Not so long ago, it looked as if brick-and-mortar stores were dead. The past two years, however, have seen a revival and various examples of repurposing in these spaces. Nonetheless, the face of retail has changed in significant ways, and we can never truly go back. While major companies such as Sears and Radio Shack have gone bankrupt and taken with them tens of thousands of jobs with all the related negative repercussions, retail is still alive.
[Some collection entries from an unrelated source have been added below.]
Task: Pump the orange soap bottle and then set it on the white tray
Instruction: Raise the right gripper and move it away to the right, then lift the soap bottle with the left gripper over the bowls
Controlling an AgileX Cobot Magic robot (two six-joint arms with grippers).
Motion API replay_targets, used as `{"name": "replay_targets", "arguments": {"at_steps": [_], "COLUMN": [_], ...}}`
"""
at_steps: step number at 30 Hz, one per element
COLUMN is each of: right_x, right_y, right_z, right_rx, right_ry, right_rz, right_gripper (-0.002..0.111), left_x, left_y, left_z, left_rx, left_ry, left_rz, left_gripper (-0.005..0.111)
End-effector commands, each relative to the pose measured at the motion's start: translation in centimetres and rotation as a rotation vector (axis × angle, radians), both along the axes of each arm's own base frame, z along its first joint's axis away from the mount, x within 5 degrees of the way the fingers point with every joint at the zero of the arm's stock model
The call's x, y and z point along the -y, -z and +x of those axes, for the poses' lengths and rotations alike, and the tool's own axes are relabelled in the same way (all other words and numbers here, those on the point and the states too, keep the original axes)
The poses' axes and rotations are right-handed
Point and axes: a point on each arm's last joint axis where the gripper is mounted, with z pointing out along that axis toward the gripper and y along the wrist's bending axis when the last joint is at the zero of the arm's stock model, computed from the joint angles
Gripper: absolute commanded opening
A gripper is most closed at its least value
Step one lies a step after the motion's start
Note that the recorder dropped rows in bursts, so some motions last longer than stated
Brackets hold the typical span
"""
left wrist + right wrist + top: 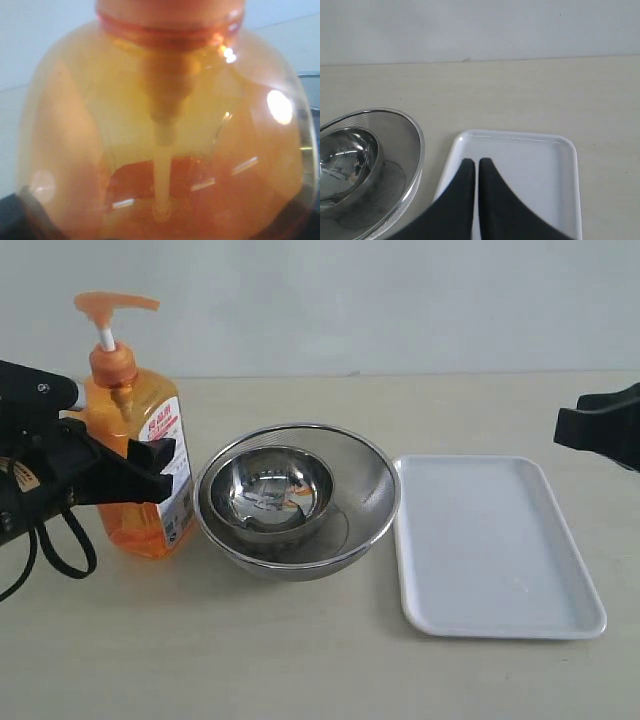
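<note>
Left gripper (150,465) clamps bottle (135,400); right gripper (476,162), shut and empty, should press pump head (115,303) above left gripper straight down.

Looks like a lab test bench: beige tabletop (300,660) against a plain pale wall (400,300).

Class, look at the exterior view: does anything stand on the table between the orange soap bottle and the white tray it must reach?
Yes. Two nested steel bowls sit between the orange soap bottle and the white tray, close to both. The bottle would probably have to be lifted over them.
</note>
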Motion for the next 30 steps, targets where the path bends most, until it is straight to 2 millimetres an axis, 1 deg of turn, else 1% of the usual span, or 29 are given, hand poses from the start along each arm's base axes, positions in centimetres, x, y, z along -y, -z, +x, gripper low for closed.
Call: {"name": "replay_targets", "arguments": {"at_steps": [1, 17, 21, 25, 30], "right_x": [0.2, 0.0, 0.0, 0.9, 3.6], "right_y": [-0.1, -0.2, -0.2, -0.2, -0.3], "right_z": [-0.1, -0.2, -0.2, 0.1, 0.2], "right_rx": [0.008, 0.006, 0.006, 0.015, 0.023], "right_ry": [0.01, -0.01, -0.009, 0.093, 0.382], "right_rz": [0.002, 0.015, 0.014, -0.024, -0.106], "right_gripper": [0.0, 0.0, 0.0, 0.0, 0.0], "left_x": [0.1, -0.1, -0.1, -0.2, -0.3], "left_y": [-1.3, -1.2, -1.6, -2.9, -4.5], "left_z": [0.4, 0.1, 0.1, -0.3, -0.9], "left_rx": [0.085, 0.085, 0.101, 0.13, 0.162], "left_ry": [-0.036, -0.062, -0.061, -0.053, -0.038], "left_rz": [-0.082, -0.153, -0.158, -0.163, -0.14], "left_gripper": [0.011, 0.011, 0.011, 0.011, 0.011]}}
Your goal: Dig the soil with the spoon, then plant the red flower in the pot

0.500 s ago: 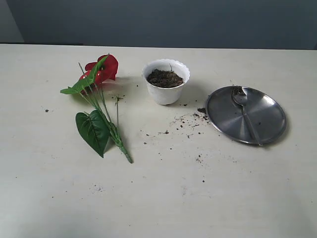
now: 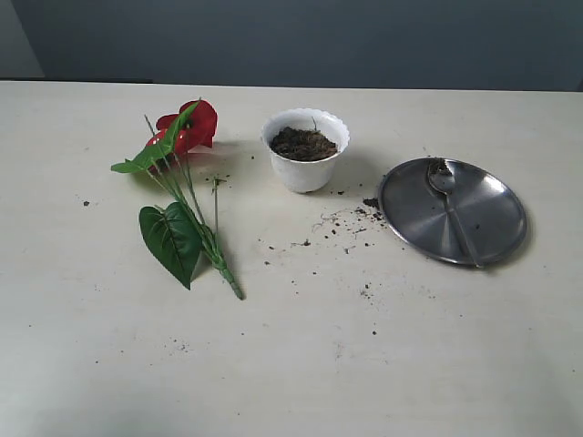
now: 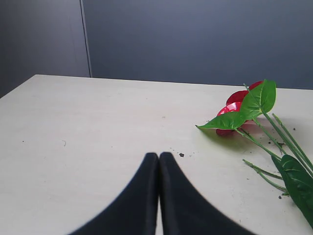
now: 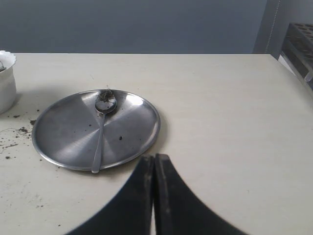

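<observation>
The white pot stands at the table's middle back, filled with dark soil; its edge shows in the right wrist view as pot. The red flower lies flat left of the pot, its stems and big leaf trailing toward the front; flower also shows in the left wrist view. The spoon lies on the round steel plate, with soil in its bowl; spoon. My left gripper and right gripper are both shut on nothing. Neither arm appears in the exterior view.
Loose soil specks are scattered between the pot and the steel plate. A dark rack stands beyond the table's right edge.
</observation>
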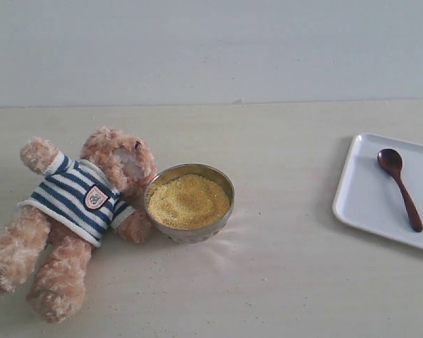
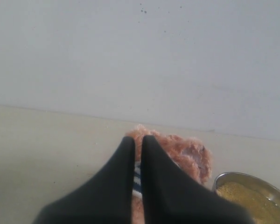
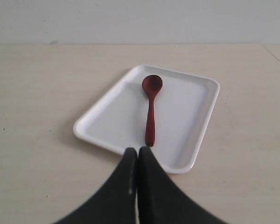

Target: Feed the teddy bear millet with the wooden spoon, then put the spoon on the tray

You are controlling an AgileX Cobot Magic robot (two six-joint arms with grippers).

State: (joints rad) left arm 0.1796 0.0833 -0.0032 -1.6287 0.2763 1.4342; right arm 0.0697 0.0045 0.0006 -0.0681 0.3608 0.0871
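Note:
The teddy bear (image 1: 77, 208) lies on its back at the left of the table, one paw against the metal bowl (image 1: 190, 232). Yellow millet (image 1: 188, 201) fills that bowl. The wooden spoon (image 1: 400, 186) lies on the white tray (image 1: 366, 204) at the right, bowl end toward the far side. Neither gripper shows in the exterior view. My left gripper (image 2: 136, 140) is shut and empty above the bear (image 2: 186, 154), with the millet bowl (image 2: 252, 198) to one side. My right gripper (image 3: 137, 151) is shut and empty, its tips just short of the spoon (image 3: 150, 109) handle's end over the tray (image 3: 102, 121) rim.
A pale wall rises behind the beige table (image 1: 282, 282). The tray runs past the right edge of the exterior view. A few loose grains lie on the table around the metal bowl.

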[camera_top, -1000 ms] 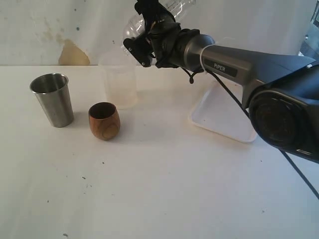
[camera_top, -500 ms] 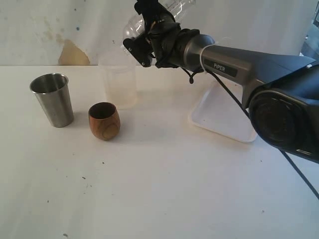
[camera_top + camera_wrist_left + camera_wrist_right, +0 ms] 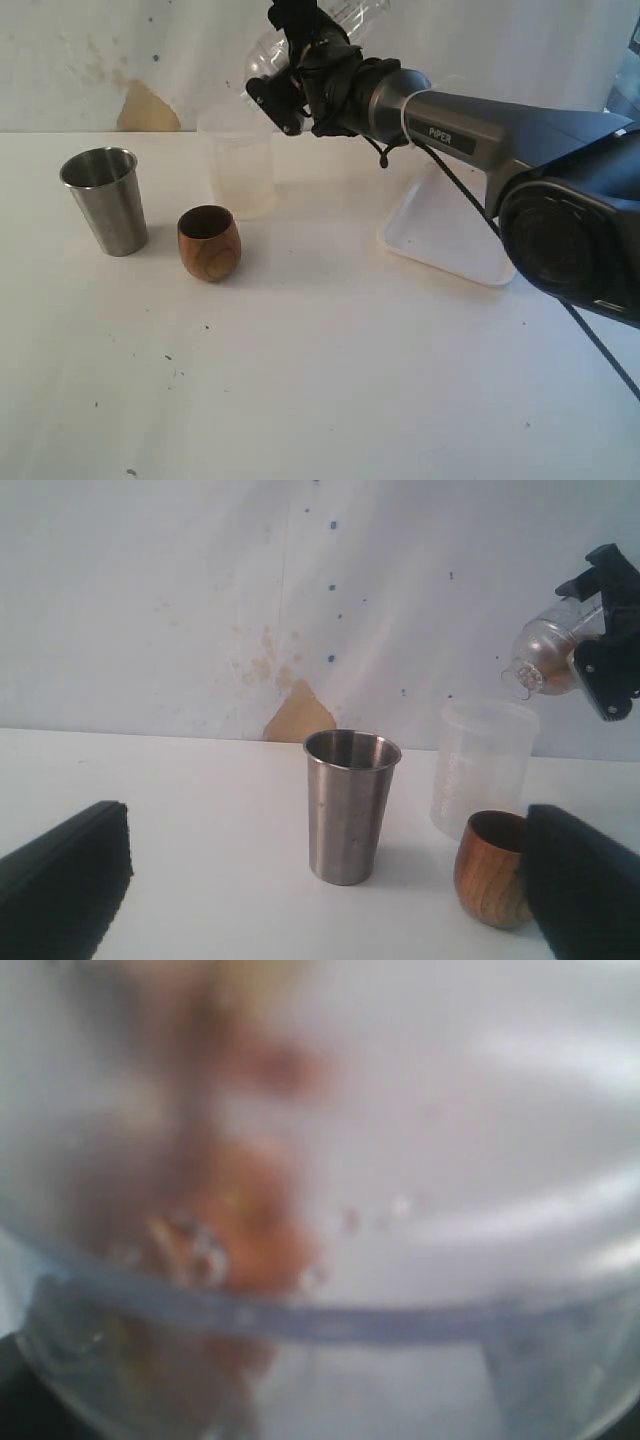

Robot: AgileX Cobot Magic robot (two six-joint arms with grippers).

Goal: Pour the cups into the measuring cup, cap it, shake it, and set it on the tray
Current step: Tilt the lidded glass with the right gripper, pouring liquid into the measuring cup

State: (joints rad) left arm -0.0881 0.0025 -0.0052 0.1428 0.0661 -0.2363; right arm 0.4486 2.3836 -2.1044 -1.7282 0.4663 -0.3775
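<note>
Right end effector (image 3: 300,80) clamped on the clear measuring cup (image 3: 262,58), held tilted in the air at far centre, just above a frosted cup (image 3: 240,170) standing on the table (image 3: 320,380). Left end effector (image 3: 325,840) has its jaws wide apart, holding nothing, facing the steel tumbler (image 3: 105,200) at left; wooden cup (image 3: 209,243) near its right. White tray (image 3: 440,240) lies right, partly behind the arm.

Brushed-steel tumbler (image 3: 104,200) (grainy wooden cup (image 3: 209,243))
</note>
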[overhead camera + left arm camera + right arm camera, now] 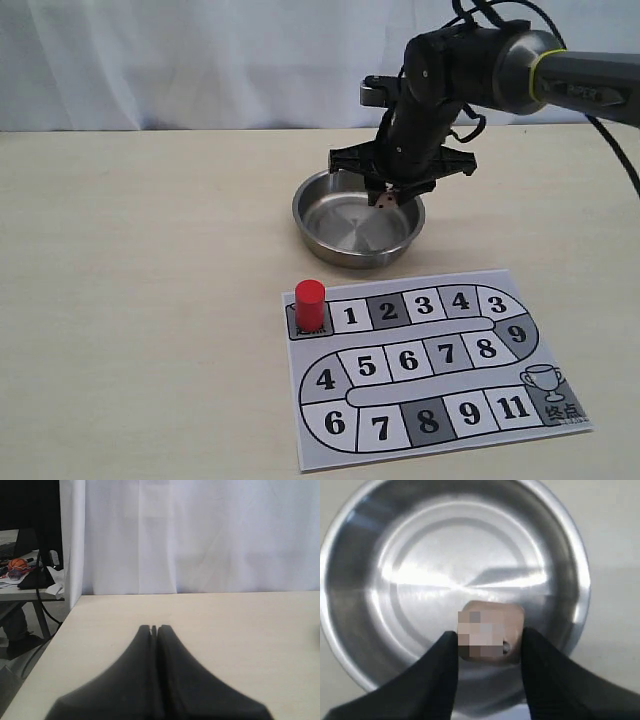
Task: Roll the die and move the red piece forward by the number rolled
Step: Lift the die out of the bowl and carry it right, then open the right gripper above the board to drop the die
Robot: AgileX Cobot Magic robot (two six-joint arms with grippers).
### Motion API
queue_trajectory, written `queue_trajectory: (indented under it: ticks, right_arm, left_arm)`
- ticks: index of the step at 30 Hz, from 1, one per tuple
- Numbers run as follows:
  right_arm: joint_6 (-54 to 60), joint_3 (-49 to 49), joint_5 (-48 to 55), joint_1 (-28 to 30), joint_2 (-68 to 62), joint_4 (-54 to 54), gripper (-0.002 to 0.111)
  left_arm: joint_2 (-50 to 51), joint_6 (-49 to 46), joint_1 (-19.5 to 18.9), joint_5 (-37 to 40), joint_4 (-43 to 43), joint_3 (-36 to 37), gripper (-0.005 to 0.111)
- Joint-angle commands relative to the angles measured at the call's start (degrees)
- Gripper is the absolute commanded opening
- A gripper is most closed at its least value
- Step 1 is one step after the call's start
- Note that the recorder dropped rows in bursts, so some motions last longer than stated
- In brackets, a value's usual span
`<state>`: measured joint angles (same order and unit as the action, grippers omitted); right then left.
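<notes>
The die (385, 202) is a small tan cube, held between the fingertips of my right gripper (388, 198) just above the steel bowl (330, 235). In the right wrist view the die (492, 617) sits between the two black fingers of the right gripper (489, 645), with the bowl's floor (420, 555) below it. The red piece (310, 303) stands upright on the start square at the upper left corner of the board (505, 345). My left gripper (154, 628) is shut and empty over bare table; the exterior view does not show it.
The paper board has numbered squares on a winding track with a trophy at its end (543, 382). A white curtain (200, 60) backs the table. The left wrist view shows the table's edge (55, 630), with clutter beyond it.
</notes>
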<state>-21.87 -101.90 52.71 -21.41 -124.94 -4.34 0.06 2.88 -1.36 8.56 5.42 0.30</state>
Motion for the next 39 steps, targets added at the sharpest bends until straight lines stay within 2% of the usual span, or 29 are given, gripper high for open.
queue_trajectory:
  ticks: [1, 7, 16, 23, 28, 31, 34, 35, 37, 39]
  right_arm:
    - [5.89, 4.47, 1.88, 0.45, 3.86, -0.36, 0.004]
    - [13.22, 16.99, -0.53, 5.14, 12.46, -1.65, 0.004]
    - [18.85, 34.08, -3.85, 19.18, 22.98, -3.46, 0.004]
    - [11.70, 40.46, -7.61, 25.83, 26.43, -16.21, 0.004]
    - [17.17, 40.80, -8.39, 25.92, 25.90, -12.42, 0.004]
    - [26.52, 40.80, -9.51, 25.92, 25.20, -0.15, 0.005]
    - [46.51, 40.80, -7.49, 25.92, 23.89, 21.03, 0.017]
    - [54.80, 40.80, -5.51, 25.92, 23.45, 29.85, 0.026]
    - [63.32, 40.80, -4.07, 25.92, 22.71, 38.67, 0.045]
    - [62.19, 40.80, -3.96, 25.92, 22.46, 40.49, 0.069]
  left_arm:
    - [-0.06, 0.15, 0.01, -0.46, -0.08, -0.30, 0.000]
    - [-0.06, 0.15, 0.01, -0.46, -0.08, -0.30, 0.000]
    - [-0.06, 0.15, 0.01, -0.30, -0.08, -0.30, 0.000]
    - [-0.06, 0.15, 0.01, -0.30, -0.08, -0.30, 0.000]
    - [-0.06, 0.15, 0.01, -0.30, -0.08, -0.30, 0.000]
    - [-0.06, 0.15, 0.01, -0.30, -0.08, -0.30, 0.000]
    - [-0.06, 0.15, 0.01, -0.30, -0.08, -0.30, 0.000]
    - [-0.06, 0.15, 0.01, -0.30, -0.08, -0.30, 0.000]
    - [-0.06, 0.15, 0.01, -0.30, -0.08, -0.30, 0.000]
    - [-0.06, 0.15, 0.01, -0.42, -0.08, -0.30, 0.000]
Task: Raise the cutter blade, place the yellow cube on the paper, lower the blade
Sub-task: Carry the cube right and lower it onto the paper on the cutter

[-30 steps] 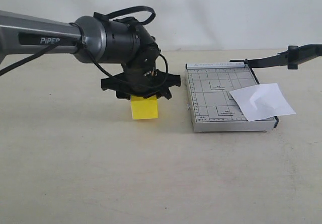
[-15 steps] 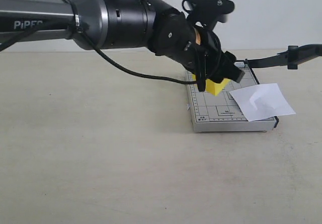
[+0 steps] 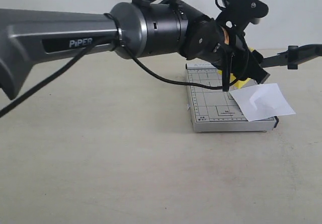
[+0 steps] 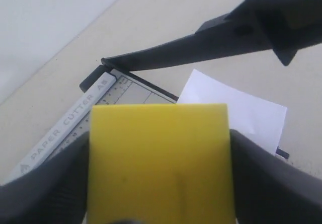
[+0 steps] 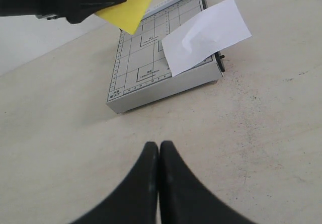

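Your left end effector point(image 4: 160, 194), clamping the yellow cube point(image 4: 158, 148), has swung over to the paper point(image 3: 261, 101), apparently not yet above it.

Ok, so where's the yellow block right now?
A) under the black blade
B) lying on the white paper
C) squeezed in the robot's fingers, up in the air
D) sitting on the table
C: the yellow cube is clamped between the left fingers, in the air above the grey board, and the paper has nothing on it.
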### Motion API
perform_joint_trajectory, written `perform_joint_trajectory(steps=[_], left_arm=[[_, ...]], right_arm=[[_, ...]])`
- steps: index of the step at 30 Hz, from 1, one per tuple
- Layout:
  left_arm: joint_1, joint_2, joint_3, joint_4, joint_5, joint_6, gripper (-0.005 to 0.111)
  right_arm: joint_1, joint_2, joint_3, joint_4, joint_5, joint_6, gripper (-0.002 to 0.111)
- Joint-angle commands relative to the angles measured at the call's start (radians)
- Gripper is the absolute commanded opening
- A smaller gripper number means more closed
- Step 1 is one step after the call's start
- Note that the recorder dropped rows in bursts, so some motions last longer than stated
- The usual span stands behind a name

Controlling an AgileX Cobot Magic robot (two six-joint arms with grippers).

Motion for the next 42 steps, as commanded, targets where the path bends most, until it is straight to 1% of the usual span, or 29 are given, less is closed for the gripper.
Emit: perform_joint_trajectory(steps=[1, 6, 10, 12, 17, 33, 34, 36, 39, 42], left_arm=[[-0.005, 0.064, -0.111, -0.031, 0.026, 0.005, 0.005], [-0.005, 0.132, -0.208, -0.067, 0.061, 0.005, 0.005], [-0.005, 0.17, -0.247, -0.134, 0.1, 0.029, 0.005], [-0.005, 0.18, -0.254, -0.165, 0.108, 0.053, 0.005], [-0.005, 0.199, -0.265, -0.166, 0.137, 0.062, 0.005], [-0.005, 0.199, -0.265, -0.166, 0.115, 0.062, 0.005], [-0.005, 0.199, -0.265, -0.166, 0.117, 0.062, 0.007], [-0.005, 0.201, -0.265, -0.166, 0.117, 0.062, 0.016], [-0.005, 0.213, -0.265, -0.166, 0.117, 0.062, 0.039], [-0.005, 0.225, -0.265, -0.189, 0.113, 0.062, 0.058]], right_arm=[[0.0, -0.005, 0.005, 0.003, -0.003, -0.004, 0.0], [0.0, -0.005, 0.005, 0.003, -0.003, -0.004, 0.0], [0.0, -0.005, 0.005, 0.003, -0.003, -0.004, 0.0], [0.0, -0.005, 0.005, 0.003, -0.003, -0.004, 0.0], [0.0, -0.005, 0.005, 0.003, -0.003, -0.004, 0.0], [0.0, -0.005, 0.005, 0.003, -0.003, -0.004, 0.0], [0.0, -0.005, 0.005, 0.003, -0.003, -0.004, 0.0], [0.0, -0.005, 0.005, 0.003, -0.003, -0.004, 0.0], [0.0, -0.005, 0.005, 0.003, -0.003, -0.004, 0.0], [0.0, -0.005, 0.005, 0.003, -0.003, -0.004, 0.0]])
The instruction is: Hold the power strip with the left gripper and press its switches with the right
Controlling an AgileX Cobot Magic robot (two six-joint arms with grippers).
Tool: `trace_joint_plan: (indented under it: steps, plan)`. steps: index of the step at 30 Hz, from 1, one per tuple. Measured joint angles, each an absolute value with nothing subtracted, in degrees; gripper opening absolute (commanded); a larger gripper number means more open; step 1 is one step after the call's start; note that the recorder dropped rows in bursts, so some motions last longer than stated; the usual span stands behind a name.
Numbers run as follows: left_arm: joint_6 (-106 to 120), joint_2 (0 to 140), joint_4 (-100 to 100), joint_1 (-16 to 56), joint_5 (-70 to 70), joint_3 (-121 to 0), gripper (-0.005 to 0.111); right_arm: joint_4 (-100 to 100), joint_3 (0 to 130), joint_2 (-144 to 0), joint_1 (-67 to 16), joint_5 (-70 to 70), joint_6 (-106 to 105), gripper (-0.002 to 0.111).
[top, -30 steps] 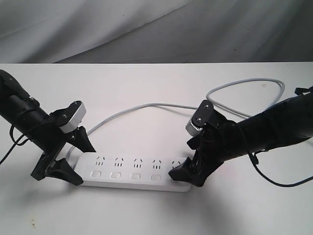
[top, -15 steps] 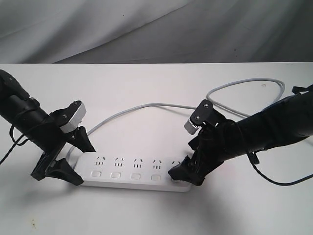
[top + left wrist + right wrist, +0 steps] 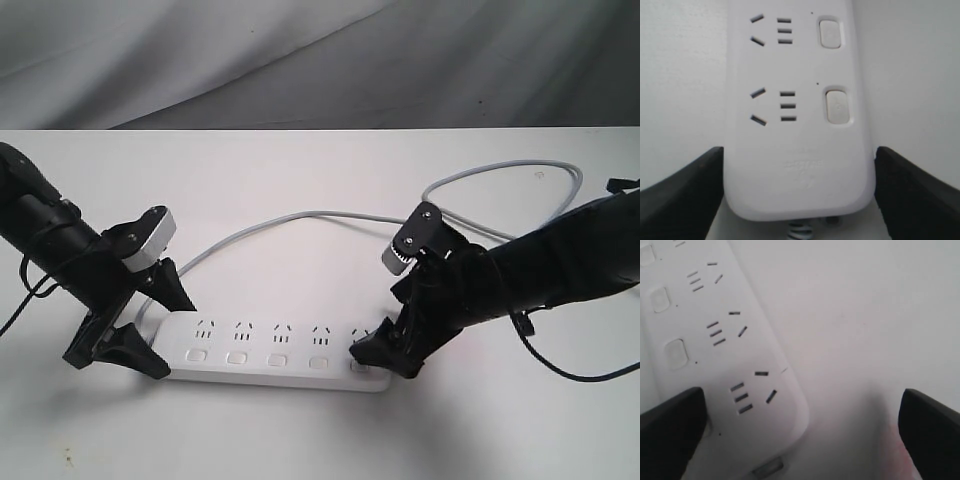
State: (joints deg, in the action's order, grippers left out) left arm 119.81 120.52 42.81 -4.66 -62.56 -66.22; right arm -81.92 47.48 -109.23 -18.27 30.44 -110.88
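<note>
The white power strip lies flat near the table's front. My left gripper straddles its cord end, and in the left wrist view its black fingers touch both long sides of the power strip, shut on it. Two switches show just ahead of that grip. My right gripper stands open at the far end. One of its fingers rests on the power strip where the last switch lies, hiding it; the other hangs off to the side. Several other switches show in a row.
The grey cord runs from the strip's left end across the white table and loops at the back right. A grey cloth backdrop hangs behind the table's far edge. Loose black cables trail under the right arm.
My right gripper has shifted only slightly at the strip's far end, first a little left, then back right. The left gripper and the strip have not moved.
</note>
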Motion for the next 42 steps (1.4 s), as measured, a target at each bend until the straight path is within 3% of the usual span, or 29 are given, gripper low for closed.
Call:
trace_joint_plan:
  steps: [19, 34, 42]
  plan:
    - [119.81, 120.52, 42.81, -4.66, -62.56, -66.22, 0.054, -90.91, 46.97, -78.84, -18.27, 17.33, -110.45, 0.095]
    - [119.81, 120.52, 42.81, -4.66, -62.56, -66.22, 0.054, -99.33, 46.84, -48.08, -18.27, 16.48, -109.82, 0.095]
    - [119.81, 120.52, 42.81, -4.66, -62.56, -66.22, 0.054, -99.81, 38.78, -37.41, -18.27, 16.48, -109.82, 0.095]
In fact, retail is not only alive: it is thriving. Considering the average of 4.57 percent growth per year from 2010 to 2017, according to Forbes, it might be time to gear up for the new era in this industry. AI and automation are playing a huge role in the evolution of retail, and the related technologies seem to have near endless applications, from manufacturing to logistics and delivery to payment services.

Working Through Change

As a result, retailers cannot stay relevant operating under yesterday’s business models. There are plenty of ways to grow with technology and implement AI into businesses. For example, some retailers have augmented their retail experiences with AI. Beauty retailer Sephora has launched an app that allows users to find the right shades and products by uploading a photo of themselves and interacting with the app in a personal way.

With that growth and change, there are reasonable concerns about future jobs in retail. But it is far from a lost cause.

As customers continue to demand more, the human touch will remain critical to a businesses’ success. However, employment is changing, and over the next decade will look strikingly different than even the recent past. Humans will always be needed, even in the era of automation, but their tasks will continue to shift.

Personal shoppers, now called curators, for example, play a critical role in helping retailers stay current with trends and customer demands. Data management is also a pivotal role in contemporary business across many verticals, and retail is no exception. Big data’s most talented staff are tasked with finding innovative ways to connect and give retailers a competitive edge in every area of operations.

Experience is Everything

Arguably the most cogent reflection of the current retail zeitgeist is the focus on the experiential. According to Forbes, “today’s customers love powerful stories and rich experiences.” The customer experience professional has become the “multichannel merchandiser weaving retail experiences that span the online and offline worlds, connecting customers to the brand both before and after the purchase.”

As far as training staff for this new era, like most things in life, these activities have changed but also stayed the same. As has always been the case, the need for tech savvy employees continues to grow, so training will include use of various automated services. However, the classic training concepts are classics because they still work. Issues such as engagement between leaders and their staff, providing tools for success, empowerment and rewards for staff, adopting a coaching and teaching stance, and encouraging accountability will remain part of any success retail training program. As revolutionary as AI and automation have been in the retail space, they will never overshadow the role of real people proving critical services.